[Activity] Everything in the data that follows has to be repeated verbatim.

[Given material]
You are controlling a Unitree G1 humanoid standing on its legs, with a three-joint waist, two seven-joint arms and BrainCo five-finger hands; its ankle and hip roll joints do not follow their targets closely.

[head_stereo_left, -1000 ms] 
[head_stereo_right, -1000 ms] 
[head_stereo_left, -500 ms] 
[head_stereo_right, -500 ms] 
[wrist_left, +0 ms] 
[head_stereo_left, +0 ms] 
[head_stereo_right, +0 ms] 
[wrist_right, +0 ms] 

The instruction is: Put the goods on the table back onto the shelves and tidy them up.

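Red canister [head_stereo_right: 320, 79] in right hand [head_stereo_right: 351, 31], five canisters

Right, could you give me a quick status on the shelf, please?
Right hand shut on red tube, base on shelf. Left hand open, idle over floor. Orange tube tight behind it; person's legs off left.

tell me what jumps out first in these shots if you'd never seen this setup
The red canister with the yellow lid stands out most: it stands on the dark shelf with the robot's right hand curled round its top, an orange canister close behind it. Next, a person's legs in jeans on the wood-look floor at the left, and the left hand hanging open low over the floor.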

[Reply to the task]
You are controlling a Unitree G1 humanoid standing on its legs, with a three-joint waist, two seven-joint arms and BrainCo five-finger hands; its ankle and hip roll joints do not follow their targets closely.

[head_stereo_left, -1000 ms] 
[head_stereo_right, -1000 ms] 
[head_stereo_left, -500 ms] 
[head_stereo_right, -500 ms] 
[wrist_left, +0 ms] 
[head_stereo_left, +0 ms] 
[head_stereo_right, +0 ms] 
[wrist_right, +0 ms] 

The instruction is: Put the goods on the table back onto the shelves and tidy them up.

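Red canister [head_stereo_right: 320, 79] in right hand [head_stereo_right: 351, 31], five canisters

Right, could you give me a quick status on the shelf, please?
Right hand shut on red tube, base on shelf. Left hand open, idle over floor. Orange tube tight behind it; person's legs off left.

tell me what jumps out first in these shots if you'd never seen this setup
The red canister with the yellow lid stands out most: it stands on the dark shelf with the robot's right hand curled round its top, an orange canister close behind it. Next, a person's legs in jeans on the wood-look floor at the left, and the left hand hanging open low over the floor.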

Nothing remains to be added to the answer.